Tanakh · the suffering-then-glory sequence

Isaiah 53:7,12 (Douay-Rheims)

"He shall be led as a sheep to the slaughter, and shall be dumb as a lamb before his shearer, and he shall not open his mouth." / "...because he hath delivered his soul unto death... and he hath borne the sins of many, and hath prayed for the transgressors." — The Servant suffers and is then exalted: the two-stage messianic structure within Israel's own prophet, which a single coming cannot hold.

Sacred Scripture · the causal 'for'

Jeremiah 31:34 (Douay-Rheims)

"...for all shall know me from the least of them even to the greatest, saith the Lord: for I will forgive their iniquity, and I will remember their sin no more." — The forgiveness of sins is the causal ground of the knowledge; it is the verifiable, inaugurated core of the covenant, established in Christ's blood (Luke 22:20).

Sacred Scripture · 'in part' and 'until' govern the sentence

Romans 11:26 (Douay-Rheims)

"And so all Israel should be saved, as it is written: There shall come out of Sion, he that shall deliver, and shall turn away ungodliness from Jacob." — Paul's quotation of Isaiah 59:20; the covenant's all-Israel consummation is prophesied, not the prophecy abandoned.

Patristic witness · the new covenant as the prophets' own promise to Israel

St.
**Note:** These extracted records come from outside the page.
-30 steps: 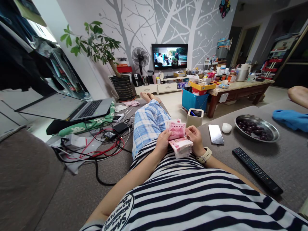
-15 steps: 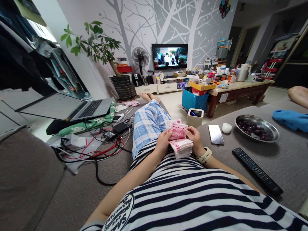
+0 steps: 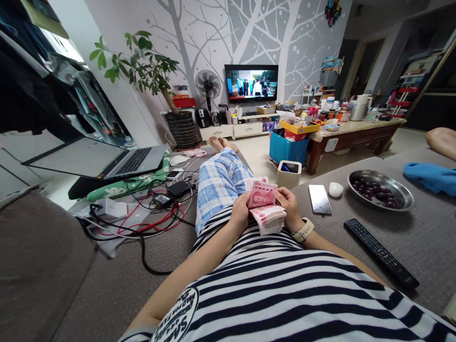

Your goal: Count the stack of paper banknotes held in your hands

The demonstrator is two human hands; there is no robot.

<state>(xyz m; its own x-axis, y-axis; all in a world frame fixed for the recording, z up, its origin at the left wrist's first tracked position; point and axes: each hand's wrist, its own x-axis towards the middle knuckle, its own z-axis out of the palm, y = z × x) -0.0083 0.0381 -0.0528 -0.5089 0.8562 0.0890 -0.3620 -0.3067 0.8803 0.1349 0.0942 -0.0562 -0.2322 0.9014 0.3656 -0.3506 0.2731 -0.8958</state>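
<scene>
A thick stack of pink banknotes (image 3: pixel 269 217) rests on my lap over the striped shirt. My left hand (image 3: pixel 239 212) grips the stack's left side, its thumb pressed on the notes. My right hand (image 3: pixel 289 204), with a pale watch at the wrist, pinches the top banknote (image 3: pixel 261 194), which stands bent upward off the stack. Both hands are closed on the money.
On the grey sofa to my right lie a phone (image 3: pixel 319 198), a white round object (image 3: pixel 335 189), a metal bowl of dark fruit (image 3: pixel 380 189), a black remote (image 3: pixel 380 252) and a blue cloth (image 3: pixel 432 175). A laptop (image 3: pixel 107 161) and tangled cables (image 3: pixel 149 216) lie left. Another person's knee (image 3: pixel 441 141) shows far right.
The top banknote has been lifted and folded back a little further by my right fingers. The picture on the television has changed. My arms stay in place.
</scene>
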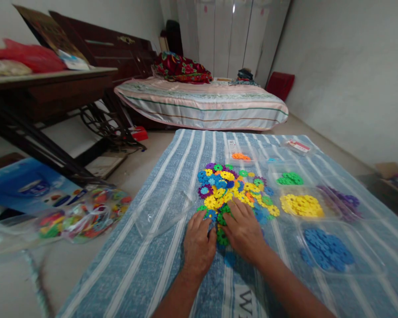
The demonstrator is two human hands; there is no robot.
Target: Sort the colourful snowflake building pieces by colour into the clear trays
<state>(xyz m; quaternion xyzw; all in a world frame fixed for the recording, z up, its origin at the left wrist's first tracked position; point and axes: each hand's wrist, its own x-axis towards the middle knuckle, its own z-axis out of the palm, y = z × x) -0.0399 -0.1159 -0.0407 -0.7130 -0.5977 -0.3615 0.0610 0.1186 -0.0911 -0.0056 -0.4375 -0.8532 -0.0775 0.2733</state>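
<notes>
On the cloth-covered table lies a loose heap of flower-shaped plastic pieces (228,190), in yellow, green, blue, purple and orange. My left hand (199,243) rests at the heap's near left edge, fingers lying over blue and green pieces. My right hand (243,227) is beside it, its fingers apart and bent down onto green pieces (223,237). Whatever lies beneath the fingertips is hidden. To the right, clear plastic trays hold sorted pieces: blue ones (328,248), yellow ones (301,205), purple ones (345,201), green ones (290,178) and orange ones (241,156).
A clear plastic lid (162,212) lies left of the heap. A small clear box with a red-and-white label (297,146) stands at the far right. On the floor at left is a bag of colourful pieces (89,218). A bed (202,104) stands beyond the table.
</notes>
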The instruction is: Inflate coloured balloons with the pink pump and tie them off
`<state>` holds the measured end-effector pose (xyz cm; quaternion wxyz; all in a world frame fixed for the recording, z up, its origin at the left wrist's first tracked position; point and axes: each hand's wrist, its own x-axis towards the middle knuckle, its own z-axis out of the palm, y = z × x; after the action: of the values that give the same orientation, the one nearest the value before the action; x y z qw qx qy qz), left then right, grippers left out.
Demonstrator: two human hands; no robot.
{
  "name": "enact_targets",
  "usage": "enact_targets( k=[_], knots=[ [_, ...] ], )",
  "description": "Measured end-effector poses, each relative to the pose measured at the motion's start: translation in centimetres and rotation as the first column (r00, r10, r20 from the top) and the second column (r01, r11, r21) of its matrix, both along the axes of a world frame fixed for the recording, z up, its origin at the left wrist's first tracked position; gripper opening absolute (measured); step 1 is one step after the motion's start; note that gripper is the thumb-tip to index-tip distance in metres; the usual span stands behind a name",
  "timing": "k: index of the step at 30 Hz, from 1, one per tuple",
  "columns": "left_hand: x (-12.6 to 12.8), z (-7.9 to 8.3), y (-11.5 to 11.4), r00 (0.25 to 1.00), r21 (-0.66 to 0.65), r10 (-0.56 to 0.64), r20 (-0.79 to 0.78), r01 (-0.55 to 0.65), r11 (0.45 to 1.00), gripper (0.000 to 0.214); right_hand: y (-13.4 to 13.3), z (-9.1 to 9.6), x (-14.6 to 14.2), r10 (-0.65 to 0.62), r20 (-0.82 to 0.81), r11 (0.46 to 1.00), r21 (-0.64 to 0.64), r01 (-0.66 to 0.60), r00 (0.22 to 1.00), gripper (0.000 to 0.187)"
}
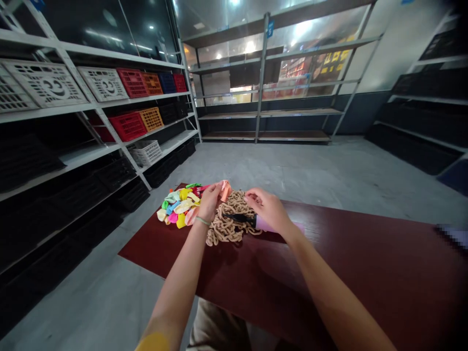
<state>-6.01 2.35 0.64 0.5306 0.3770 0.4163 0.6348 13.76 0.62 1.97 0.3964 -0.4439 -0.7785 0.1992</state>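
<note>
My left hand (209, 204) pinches a limp peach-orange balloon (225, 191) over the table. My right hand (269, 207) hovers a little to its right, with fingers curled and thumb drawn in; whatever they may hold is too small to make out. Below and between the hands is a heap of beige, cord-like twisted pieces (223, 229). Across that heap lies a balloon pump with a black nozzle (239, 218) and a pale purple body (263, 224), partly covered by my right hand and wrist. A pile of deflated, many-coloured balloons (179, 205) rests left of my left hand.
The dark red table (351, 258) stretches off to the right, where a blurred pale object (455, 236) sits at its edge. Shelves with plastic crates (127, 126) line the left side. A metal rack (261, 87) stands across the grey floor (292, 163).
</note>
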Motion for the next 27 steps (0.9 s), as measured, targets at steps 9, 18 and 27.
enact_targets(
  k=[9, 18, 27],
  knots=[
    [3.4, -4.0, 0.2, 0.956, 0.048, -0.068, -0.284, 0.085, 0.995, 0.043, 1.6, -1.6, 1.2, -0.012, 0.080, 0.984, -0.175, 0.026, 0.997, 0.022],
    [2.7, -4.7, 0.1, 0.978, -0.099, -0.003, -0.209, -0.019, 0.995, 0.036, 2.0, -1.9, 1.4, 0.060, 0.015, 0.958, -0.283, -0.054, 0.998, 0.024],
    [3.1, -3.5, -0.9, 0.979, -0.027, -0.194, -0.063, 0.192, 0.981, 0.034, 2.2, -2.7, 1.1, 0.083, 0.027, 0.966, -0.249, -0.073, 0.996, 0.020]
  ],
)
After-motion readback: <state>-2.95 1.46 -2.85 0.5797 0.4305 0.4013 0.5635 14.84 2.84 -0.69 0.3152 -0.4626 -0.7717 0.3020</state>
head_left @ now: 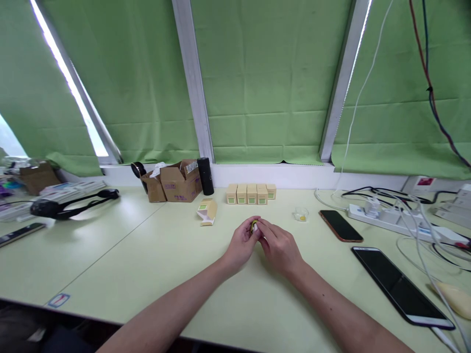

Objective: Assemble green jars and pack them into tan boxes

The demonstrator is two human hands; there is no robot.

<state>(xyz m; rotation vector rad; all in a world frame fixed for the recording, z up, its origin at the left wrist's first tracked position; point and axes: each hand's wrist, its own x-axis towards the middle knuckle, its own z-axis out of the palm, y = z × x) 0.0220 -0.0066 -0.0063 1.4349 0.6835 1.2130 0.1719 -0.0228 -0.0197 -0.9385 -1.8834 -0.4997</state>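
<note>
My left hand point(241, 243) and my right hand point(277, 245) meet over the middle of the pale green table point(147, 255). Both pinch one small round object with a yellow and dark edge point(253, 227), held between the fingertips just above the tabletop. An opened small beige carton point(207, 212) lies on its side to the left beyond my hands. A row of several small beige boxes with green labels point(250, 193) stands behind it near the window sill. A small clear wrapper with something yellow inside point(300, 214) lies to the right.
Two open cardboard boxes point(172, 182) and a black cylinder point(205, 176) stand at the back left. A black headset point(66, 206) lies far left. Two dark phones point(340, 225) point(399, 287) lie on the right, beside a power strip point(397, 223) with tangled cables.
</note>
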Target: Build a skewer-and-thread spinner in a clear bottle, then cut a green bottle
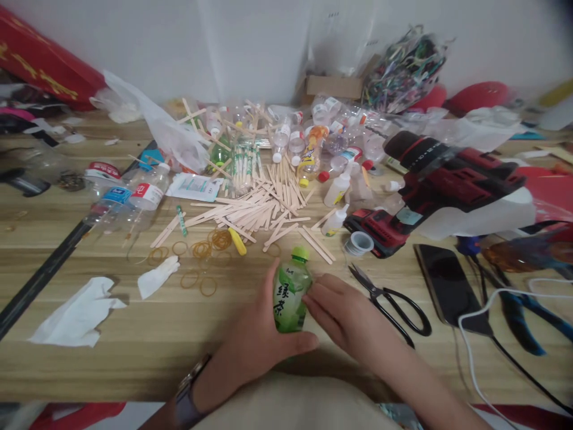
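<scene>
A green tea bottle [290, 292] with a bright green cap stands at the table's front edge, close to my body. My left hand [268, 325] is wrapped around its left side and lower front, thumb lying across the base. From the other side, my right hand [333, 304] touches the bottle's label with bent fingers pressed together; whether anything small is pinched there is hidden. Black-handled scissors [389, 304] lie just right of my right hand. Beyond the bottle are loose wooden sticks [255, 206], a yellow utility knife [237, 241] and several rubber bands [210, 243].
A red and black cordless drill [430, 185] lies at right, near a phone [452, 286] with a white cable and blue-handled pliers [521, 316]. Glue bottles [335, 221] stand mid-table. Empty plastic bottles [147, 194] sit left; more crowd the back. Crumpled tissue [80, 313] lies front left.
</scene>
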### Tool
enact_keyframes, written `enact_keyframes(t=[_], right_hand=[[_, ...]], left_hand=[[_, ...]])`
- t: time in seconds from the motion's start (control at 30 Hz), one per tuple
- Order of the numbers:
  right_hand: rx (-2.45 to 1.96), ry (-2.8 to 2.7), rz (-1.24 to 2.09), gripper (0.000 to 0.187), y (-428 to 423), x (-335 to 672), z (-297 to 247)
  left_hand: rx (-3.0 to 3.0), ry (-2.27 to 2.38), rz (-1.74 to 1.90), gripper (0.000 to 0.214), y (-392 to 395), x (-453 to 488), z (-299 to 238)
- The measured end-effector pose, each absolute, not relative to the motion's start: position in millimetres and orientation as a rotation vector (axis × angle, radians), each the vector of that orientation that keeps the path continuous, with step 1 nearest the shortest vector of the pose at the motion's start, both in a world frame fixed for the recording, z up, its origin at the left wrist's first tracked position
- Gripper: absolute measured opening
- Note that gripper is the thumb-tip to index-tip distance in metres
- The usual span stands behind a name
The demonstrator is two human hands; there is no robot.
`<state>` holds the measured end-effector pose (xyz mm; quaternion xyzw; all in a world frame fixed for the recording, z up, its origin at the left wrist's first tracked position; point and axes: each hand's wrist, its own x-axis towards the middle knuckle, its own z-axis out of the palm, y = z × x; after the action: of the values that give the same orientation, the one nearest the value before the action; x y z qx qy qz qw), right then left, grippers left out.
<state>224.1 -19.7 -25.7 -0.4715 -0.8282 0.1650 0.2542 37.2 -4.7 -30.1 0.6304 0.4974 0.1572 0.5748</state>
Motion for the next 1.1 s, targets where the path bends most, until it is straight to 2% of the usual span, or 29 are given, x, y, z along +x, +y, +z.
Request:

Irenaeus, Against Heresies IV.9.3 (c. AD 180)

"...the new covenant having been known and preached by the prophets, He who was to carry it out according to the good pleasure of the Father was also preached, having been revealed to men as God pleased; that they might always make progress through believing in Him..." — The second-century Church reads the new covenant as the very thing Israel's prophets foretold, fulfilled in Christ — not a gentile substitute, but the promise to Israel realized.

Catechism of the Catholic Church · the irrevocable call, rightly bounded

CCC §839

"...'for the gifts and the call of God are irrevocable.'" (Rom 11:29). — The magisterium affirms God's fidelity to Israel; this is fidelity to His people, not a denial that Christ fulfills the Law. The same Catechism (§1967) teaches the New Law surpasses and perfects the Old.